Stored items
○ ○ ○ ○ ○ ○ ○

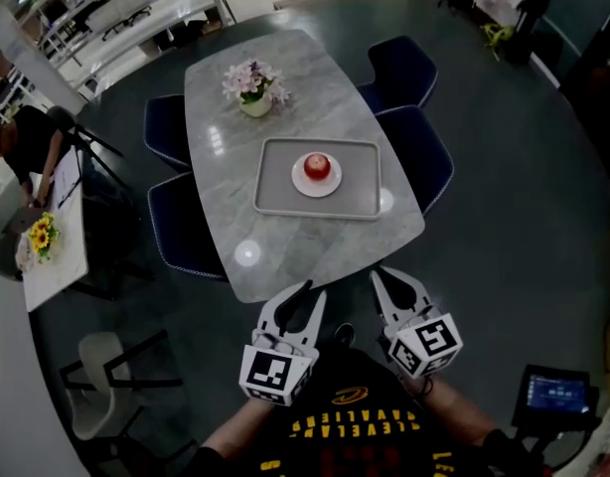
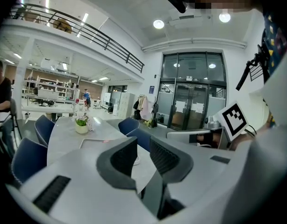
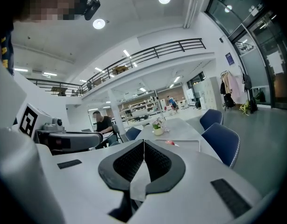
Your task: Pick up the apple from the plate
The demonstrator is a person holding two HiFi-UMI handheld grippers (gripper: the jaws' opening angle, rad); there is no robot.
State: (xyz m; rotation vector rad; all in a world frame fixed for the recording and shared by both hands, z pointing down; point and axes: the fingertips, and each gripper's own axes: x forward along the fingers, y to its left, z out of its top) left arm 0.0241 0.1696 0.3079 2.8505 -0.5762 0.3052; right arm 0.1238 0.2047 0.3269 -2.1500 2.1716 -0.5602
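Apple (image 1: 317, 167), red and glossy, sits on the round white plate (image 1: 299, 186), well apart from our released left tool (image 2: 143, 147) and clenched, empty right tool (image 3: 143, 144); we judge it firm, slick, best gripped mid-girth.

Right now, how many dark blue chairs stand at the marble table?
4, all beside the marble table in the head view: far left chair, near left chair, far right chair, near right chair. None seems hidden.
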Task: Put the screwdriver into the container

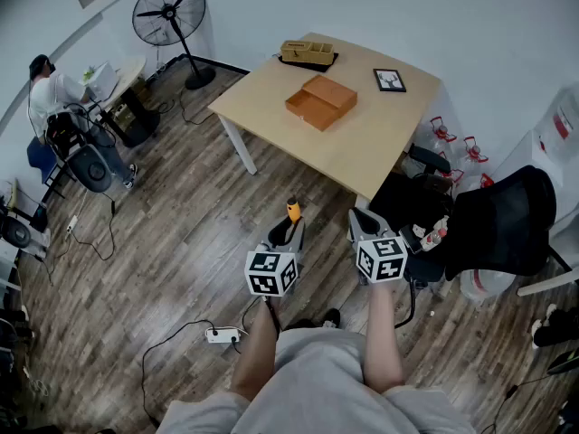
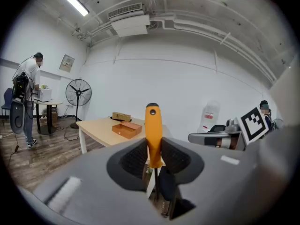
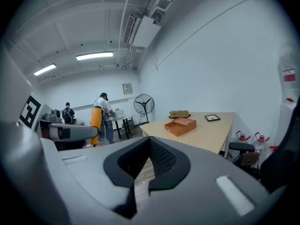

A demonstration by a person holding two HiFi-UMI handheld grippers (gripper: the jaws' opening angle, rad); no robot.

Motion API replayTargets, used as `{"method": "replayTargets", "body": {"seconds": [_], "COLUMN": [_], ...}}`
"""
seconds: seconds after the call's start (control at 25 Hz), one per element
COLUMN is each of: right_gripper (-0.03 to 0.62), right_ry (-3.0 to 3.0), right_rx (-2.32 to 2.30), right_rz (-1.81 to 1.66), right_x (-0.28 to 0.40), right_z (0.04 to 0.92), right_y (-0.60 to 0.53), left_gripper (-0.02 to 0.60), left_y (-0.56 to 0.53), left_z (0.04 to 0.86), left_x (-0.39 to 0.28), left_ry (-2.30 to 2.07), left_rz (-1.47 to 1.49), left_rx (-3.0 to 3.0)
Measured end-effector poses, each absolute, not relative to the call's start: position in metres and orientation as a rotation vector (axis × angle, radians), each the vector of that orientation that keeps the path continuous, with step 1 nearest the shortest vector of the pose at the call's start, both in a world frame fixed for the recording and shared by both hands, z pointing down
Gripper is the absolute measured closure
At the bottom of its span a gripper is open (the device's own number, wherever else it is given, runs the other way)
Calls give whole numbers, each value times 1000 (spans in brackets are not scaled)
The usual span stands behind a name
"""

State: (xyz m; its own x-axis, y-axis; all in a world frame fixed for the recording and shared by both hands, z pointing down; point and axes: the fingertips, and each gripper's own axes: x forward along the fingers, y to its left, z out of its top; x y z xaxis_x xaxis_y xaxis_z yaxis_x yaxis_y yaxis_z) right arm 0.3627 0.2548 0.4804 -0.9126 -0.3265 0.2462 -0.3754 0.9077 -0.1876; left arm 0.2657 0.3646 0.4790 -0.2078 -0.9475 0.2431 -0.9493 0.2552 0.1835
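My left gripper [image 1: 288, 231] is shut on a screwdriver, whose orange handle [image 1: 292, 210] sticks up past the fingertips. In the left gripper view the handle [image 2: 153, 134] stands upright between the dark pads of that gripper [image 2: 153, 159], with the thin shaft running down behind. The container, an open orange box [image 1: 319, 101], lies on the light wooden table [image 1: 362, 143] well ahead of both grippers. It also shows as the orange box [image 2: 126, 129] in the left gripper view and the orange box [image 3: 180, 125] in the right gripper view. My right gripper [image 1: 364, 223] is shut with nothing in it, level with the left one over the floor.
A tan box [image 1: 308, 54] and a framed picture [image 1: 389, 80] lie at the table's far side. A black office chair [image 1: 507, 220] stands to the right, a standing fan [image 1: 169, 13] at the back left. A person [image 1: 54, 89] is at a desk far left. A power strip [image 1: 223, 335] lies on the floor.
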Motion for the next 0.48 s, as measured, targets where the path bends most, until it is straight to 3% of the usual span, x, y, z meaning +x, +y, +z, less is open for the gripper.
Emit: {"method": "replayTargets", "body": {"seconds": [0.48], "right_gripper": [592], "right_ry": [-2861], "right_rx": [429], "right_rz": [398], "right_x": [343], "right_z": [495], "right_y": [256], "left_gripper": [434], "left_y": [407], "left_z": [480], "left_x": [232], "left_ry": [-2308], "left_rz": [-79], "left_rx": [1644]}}
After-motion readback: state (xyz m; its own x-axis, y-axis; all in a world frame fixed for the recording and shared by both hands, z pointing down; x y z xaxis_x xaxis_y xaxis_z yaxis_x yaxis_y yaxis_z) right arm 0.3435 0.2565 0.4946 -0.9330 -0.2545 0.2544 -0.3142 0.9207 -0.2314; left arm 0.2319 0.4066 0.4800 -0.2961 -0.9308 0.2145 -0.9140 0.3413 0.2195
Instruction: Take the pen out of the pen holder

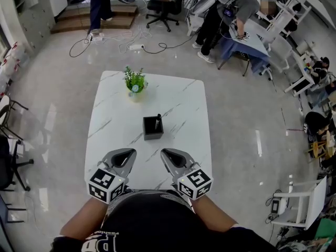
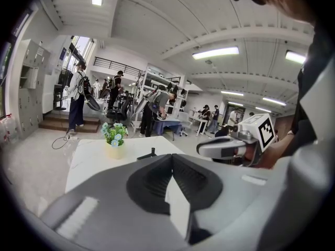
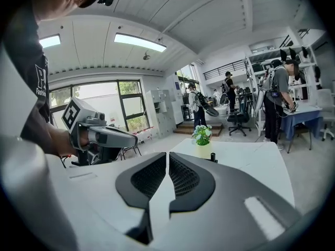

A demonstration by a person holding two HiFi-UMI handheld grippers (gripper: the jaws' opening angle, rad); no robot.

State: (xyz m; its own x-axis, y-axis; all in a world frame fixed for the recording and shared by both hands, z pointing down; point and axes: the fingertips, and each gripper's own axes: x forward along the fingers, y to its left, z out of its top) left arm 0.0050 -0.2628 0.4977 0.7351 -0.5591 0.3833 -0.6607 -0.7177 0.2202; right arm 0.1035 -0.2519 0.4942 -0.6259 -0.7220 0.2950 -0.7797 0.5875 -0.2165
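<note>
- The left gripper (image 1: pixel 128 154) is hanging over the near end of the surface (image 1: pixel 181 106), clenched. Its jaws are meeting at the tips and gripping nothing.
- The right gripper (image 1: pixel 167 154) is doing the same thing just beside it, jaws pressed together and empty. Both grippers are pointing toward the middle of the surface.
- The pen (image 1: pixel 158 121) is standing upright in the pen holder (image 1: pixel 152 131). It's leaning toward the right side, with its dark top poking up above the rim.
- That holder is a small black square box sitting roughly mid-surface, a bit beyond both grippers and between their lines. Neither one is touching it.
- A small potted plant (image 1: pixel 135 83) with green leaves and pale blue flowers is sitting further back, near the far left corner and well apart from the holder.
- The surface itself is white with marble veining, standing on a glossy grey floor (image 1: pixel 58 114).
- Way behind all that, people (image 1: pixel 231 14) are bending over a desk. There's also an office chair (image 1: pixel 164 5), and cables (image 1: pixel 131 45) are trailing across the floor.
</note>
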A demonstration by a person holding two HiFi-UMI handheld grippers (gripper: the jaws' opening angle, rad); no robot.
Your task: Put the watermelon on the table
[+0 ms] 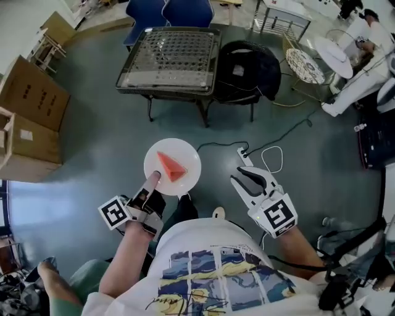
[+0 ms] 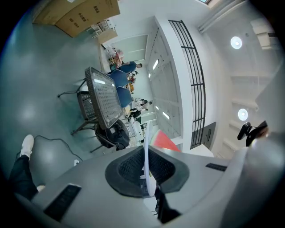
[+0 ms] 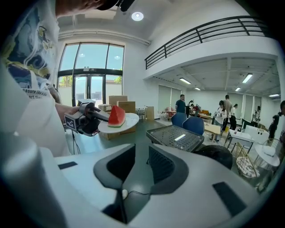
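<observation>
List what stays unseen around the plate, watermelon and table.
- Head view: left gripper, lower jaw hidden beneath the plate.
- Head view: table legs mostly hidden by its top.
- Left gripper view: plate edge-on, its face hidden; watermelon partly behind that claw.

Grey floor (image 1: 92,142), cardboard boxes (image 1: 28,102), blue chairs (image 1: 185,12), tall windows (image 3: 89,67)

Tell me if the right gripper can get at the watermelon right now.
Probably yes. The right gripper is open and empty, and the watermelon lies uncovered on the plate that the left gripper holds by its rim beside it, with only open air between them.
</observation>
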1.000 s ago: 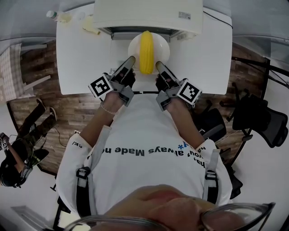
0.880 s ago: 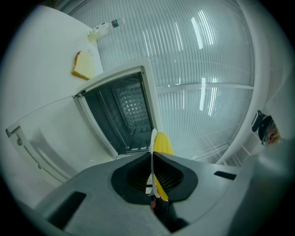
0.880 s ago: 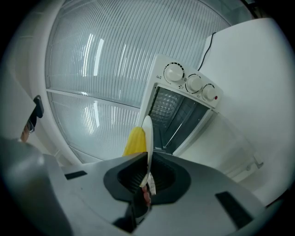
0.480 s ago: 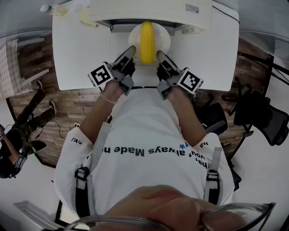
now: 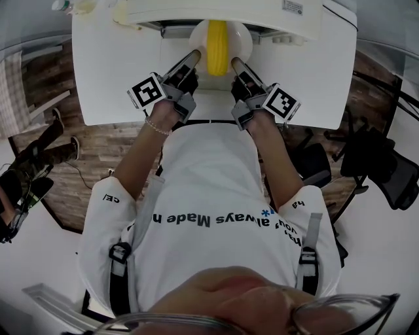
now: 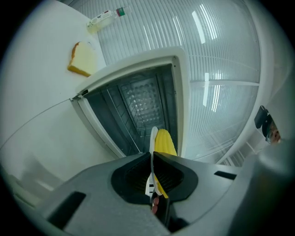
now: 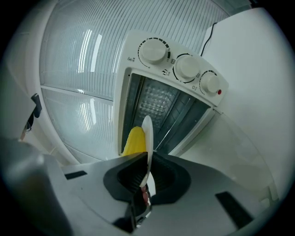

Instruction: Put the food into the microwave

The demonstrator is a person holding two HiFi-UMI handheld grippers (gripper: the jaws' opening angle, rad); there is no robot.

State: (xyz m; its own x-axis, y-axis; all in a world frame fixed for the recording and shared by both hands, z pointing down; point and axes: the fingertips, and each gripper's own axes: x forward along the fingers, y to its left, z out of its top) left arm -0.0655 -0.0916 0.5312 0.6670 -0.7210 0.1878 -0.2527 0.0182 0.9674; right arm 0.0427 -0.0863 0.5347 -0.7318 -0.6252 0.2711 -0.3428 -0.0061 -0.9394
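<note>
Advanced toward the microwave point(image 5: 222, 13) since the earlier head views, with the white plate point(image 5: 243, 40) and the corn cob point(image 5: 217, 47) on it now partly under the front edge of the housing.

Held from both sides: left gripper point(image 5: 195, 56) clamped on the plate's left rim, right gripper point(image 5: 234, 63) clamped on its right rim. Confirmed in both gripper views, jaws closed onto the thin rim, cob lying lengthwise and pointing into the open cavity point(image 6: 138, 101). Not yet set down inside, judging by the head view.

Off to the left on the table point(image 5: 111, 78), clear of the path: slice of bread point(image 6: 83, 59) and small bottle point(image 6: 106, 18).

Likely failure modes from here:
- Tilting the plate through uneven travel of the two grippers, letting the round cob roll toward one rim or off.
- Catching the leading rim on the cavity's lower edge or wire rack if carried too low, jolting the cob.
- Slipping of the narrow rim pinch, since only the plate's edge lies between each pair of jaws.
- Striking the opening's side frame beside the dials point(image 7: 182, 62) with a gripper body, the opening appearing little wider than the plate.
</note>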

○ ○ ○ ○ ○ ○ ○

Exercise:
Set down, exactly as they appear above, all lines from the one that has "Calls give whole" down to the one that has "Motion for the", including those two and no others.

Output for this exercise:
Calls give whole numbers, each value times 1000 (spans in brackets are not scaled)
The usual span stands behind a name
"""

State: (xyz m; its own x-axis, y-axis; all in a world frame fixed for the recording and shared by both hands, z pointing down; point and axes: the fingertips, and each gripper's own axes: x forward along the fingers, y to its left, z out of its top; x y z xaxis_x xaxis_y xaxis_z yaxis_x yaxis_y yaxis_z) right arm 0.3627 0.2548 0.4804 -0.9126 -0.3265 0.2462 -0.3754 0.9077 -0.1876; left arm 0.2657 0.3646 0.4790 -0.2078 -0.9475 0.2431 -0.9493 0.2552 0.1835
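My left gripper [image 1: 288, 231] is shut on a screwdriver, whose orange handle [image 1: 292, 210] sticks up past the fingertips. In the left gripper view the handle [image 2: 153, 134] stands upright between the dark pads of that gripper [image 2: 153, 159], with the thin shaft running down behind. The container, an open orange box [image 1: 319, 101], lies on the light wooden table [image 1: 362, 143] well ahead of both grippers. It also shows as the orange box [image 2: 126, 129] in the left gripper view and the orange box [image 3: 180, 125] in the right gripper view. My right gripper [image 1: 364, 223] is shut with nothing in it, level with the left one over the floor.
A tan box [image 1: 308, 54] and a framed picture [image 1: 389, 80] lie at the table's far side. A black office chair [image 1: 507, 220] stands to the right, a standing fan [image 1: 169, 13] at the back left. A person [image 1: 54, 89] is at a desk far left. A power strip [image 1: 223, 335] lies on the floor.
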Motion for the next 0.48 s, as measured, targets where the path bends most, until it is straight to 3% of the usual span, x, y, z meaning +x, +y, +z, less is open for the gripper.

What came before makes up the full response.